For this, we identify a dynamical process, the ‘transversal squeezing’, according to which the longer the time a 3D wavepacket spends ‘under’ a barrier, the narrower its transverse momentum distribution at the tunnel exit. Our approach has been rigorously established analytically within an SFA-like framework and constitutes an alternative theory for the interpretation of ‘attoclock’ experiments [3]. Its practical implementation also uses a circularly polarized laser which, at the atomic scale, creates a tunneling barrier that both oscillates and rotates within the pulse. Therefore, a given photoemission direction is associated with a single barrier configuration. By fully exploiting this mapping and the transversal squeezing, we can thus attribute a given tunneling time to each direction in the photoelectron moment distribution (PMD), in a more comprehensive way than the original attoclock. Using numerical ab initio simulations on H initially in its 1s ground state, we show that a proper analysis of the PMD gives access to orientation-dependent tunneling times lying in the 100 as range, in excellent agreement with the SFA-based predictions.

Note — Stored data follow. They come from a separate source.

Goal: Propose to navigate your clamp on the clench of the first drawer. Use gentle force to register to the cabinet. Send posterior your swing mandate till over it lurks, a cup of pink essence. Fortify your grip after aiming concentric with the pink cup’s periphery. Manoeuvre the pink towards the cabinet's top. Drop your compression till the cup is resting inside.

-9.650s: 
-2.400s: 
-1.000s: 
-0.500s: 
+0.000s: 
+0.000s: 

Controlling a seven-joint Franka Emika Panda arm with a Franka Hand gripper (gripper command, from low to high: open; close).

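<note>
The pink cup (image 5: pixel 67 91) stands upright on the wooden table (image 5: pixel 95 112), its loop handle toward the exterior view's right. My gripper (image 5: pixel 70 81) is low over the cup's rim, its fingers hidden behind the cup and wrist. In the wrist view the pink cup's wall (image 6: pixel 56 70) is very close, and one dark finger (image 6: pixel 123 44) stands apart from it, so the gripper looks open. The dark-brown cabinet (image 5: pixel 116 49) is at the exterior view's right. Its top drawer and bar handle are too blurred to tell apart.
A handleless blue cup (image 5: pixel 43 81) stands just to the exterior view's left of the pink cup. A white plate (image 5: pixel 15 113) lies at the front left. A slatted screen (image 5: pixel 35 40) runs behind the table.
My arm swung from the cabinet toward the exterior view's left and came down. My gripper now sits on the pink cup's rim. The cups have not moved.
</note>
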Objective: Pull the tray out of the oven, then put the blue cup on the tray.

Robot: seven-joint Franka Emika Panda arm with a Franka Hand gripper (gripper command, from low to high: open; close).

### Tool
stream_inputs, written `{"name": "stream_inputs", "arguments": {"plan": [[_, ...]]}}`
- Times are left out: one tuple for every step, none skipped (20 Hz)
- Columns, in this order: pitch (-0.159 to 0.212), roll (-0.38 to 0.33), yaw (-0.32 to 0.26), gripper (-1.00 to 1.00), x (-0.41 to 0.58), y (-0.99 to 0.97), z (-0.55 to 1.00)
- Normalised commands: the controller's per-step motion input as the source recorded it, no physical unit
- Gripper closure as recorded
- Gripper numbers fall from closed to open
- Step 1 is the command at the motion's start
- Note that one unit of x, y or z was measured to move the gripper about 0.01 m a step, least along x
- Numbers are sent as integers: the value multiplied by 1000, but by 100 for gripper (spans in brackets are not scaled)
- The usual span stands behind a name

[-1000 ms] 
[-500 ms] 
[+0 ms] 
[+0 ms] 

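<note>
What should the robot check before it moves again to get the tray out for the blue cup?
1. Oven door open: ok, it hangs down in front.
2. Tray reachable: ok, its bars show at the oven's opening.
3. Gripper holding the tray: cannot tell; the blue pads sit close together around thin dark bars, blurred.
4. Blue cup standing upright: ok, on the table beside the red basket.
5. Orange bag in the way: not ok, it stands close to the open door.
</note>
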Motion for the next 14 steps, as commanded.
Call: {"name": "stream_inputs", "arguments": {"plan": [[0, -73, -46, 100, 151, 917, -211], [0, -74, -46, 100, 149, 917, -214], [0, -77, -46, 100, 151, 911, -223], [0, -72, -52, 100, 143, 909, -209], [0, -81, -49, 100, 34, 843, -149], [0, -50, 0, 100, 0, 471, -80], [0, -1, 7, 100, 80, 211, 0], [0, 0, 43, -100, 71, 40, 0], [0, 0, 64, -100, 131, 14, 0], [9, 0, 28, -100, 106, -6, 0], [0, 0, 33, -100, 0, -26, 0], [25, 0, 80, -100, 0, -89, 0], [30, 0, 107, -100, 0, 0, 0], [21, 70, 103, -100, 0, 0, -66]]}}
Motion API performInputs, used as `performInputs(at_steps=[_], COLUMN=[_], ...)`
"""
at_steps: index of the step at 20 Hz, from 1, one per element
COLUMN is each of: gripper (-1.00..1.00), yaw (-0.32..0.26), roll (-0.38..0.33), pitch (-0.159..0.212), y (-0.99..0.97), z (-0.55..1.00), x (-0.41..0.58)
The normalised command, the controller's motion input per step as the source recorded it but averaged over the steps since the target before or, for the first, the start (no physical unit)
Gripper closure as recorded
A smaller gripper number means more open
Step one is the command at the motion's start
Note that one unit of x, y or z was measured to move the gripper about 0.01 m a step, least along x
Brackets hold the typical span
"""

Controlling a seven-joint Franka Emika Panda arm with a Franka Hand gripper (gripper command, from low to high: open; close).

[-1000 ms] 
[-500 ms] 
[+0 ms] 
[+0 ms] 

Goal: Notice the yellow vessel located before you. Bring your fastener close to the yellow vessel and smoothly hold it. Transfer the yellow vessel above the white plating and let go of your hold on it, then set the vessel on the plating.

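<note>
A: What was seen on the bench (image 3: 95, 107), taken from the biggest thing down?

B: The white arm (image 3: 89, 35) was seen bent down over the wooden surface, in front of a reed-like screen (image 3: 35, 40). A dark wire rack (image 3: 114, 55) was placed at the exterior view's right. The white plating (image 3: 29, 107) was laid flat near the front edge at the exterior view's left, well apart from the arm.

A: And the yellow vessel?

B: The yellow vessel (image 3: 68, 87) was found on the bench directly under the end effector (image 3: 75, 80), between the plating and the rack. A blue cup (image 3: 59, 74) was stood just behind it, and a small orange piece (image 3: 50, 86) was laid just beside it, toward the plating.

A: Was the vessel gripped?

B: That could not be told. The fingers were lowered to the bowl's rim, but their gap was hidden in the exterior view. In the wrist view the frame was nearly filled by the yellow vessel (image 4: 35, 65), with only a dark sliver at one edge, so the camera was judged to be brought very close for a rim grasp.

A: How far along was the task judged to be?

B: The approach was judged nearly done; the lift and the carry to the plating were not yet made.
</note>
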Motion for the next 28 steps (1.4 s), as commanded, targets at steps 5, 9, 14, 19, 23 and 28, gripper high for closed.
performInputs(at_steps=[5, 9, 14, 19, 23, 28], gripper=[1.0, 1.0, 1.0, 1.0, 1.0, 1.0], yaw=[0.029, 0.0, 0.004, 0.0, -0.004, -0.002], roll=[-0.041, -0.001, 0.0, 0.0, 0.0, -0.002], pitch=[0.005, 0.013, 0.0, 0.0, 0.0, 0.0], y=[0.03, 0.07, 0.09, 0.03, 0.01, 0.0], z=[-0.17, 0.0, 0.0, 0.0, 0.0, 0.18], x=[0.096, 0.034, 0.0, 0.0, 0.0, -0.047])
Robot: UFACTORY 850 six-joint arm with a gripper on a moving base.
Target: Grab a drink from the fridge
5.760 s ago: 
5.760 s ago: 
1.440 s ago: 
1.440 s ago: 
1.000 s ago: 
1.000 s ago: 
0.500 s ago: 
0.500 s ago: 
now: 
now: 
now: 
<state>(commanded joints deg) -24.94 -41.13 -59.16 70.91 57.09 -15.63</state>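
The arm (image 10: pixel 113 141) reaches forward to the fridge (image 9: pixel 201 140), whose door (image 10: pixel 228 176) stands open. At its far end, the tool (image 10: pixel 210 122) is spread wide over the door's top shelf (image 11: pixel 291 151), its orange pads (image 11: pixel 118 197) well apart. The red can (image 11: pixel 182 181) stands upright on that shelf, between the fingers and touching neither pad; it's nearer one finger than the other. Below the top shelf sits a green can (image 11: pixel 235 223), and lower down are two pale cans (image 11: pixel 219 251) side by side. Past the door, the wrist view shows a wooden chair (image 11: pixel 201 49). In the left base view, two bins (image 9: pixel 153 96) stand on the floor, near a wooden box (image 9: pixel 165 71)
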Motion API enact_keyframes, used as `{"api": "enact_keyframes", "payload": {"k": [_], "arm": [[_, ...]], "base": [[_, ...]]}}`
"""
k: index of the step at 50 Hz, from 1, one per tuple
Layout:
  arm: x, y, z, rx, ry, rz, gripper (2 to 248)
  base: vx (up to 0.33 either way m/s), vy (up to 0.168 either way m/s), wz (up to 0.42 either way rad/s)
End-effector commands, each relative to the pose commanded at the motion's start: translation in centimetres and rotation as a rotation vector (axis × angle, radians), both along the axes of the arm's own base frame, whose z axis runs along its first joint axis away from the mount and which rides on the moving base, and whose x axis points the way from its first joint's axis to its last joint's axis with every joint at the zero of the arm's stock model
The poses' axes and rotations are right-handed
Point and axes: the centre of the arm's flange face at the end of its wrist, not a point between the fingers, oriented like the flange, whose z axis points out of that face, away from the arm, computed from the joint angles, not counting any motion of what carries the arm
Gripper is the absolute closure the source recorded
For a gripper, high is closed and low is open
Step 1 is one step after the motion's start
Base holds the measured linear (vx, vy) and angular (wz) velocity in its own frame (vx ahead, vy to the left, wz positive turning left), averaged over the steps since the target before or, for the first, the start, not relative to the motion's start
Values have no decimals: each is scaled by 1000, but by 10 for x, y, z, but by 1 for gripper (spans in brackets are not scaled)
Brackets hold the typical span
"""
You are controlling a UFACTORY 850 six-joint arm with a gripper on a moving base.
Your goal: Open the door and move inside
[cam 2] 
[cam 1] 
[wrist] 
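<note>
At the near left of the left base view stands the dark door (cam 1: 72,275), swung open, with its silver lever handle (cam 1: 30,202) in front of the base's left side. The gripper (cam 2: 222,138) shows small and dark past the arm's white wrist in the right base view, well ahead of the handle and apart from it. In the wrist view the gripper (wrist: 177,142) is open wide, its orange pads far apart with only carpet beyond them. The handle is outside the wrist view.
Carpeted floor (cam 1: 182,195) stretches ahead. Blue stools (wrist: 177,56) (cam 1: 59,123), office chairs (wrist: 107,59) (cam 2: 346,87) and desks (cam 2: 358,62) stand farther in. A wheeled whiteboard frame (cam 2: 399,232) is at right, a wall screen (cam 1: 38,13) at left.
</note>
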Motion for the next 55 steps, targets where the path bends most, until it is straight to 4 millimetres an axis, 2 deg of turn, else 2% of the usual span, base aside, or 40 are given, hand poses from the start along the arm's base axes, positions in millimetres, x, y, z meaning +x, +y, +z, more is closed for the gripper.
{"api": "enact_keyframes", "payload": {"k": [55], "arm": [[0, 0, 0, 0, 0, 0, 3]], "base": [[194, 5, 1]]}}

Furthermore, an extension to initial states carrying ring currents (m≠0) demonstrates that electrons counter-rotating with the laser undergo shorter tunneling times than co-rotating ones [6] and provides an additional improvement of the original attoclock.
[1] M. Büttiker & R. Landauer, Phys. Rev. Lett. 49, 1739 (1982)
[2] D. Sokolovski, Phys. Rev. A 52, R5® (1995)
[3] P. Eckle et al., Science 322, 1525 (2008)
[4] U. S. Sainadh et al., J. Phys. Phot. 2, 042002 (2020)
[5] R. Ramos et al., Nature 583, 529 (2020)
[6] J. Dubois et al., Phys. Rev. A (in production)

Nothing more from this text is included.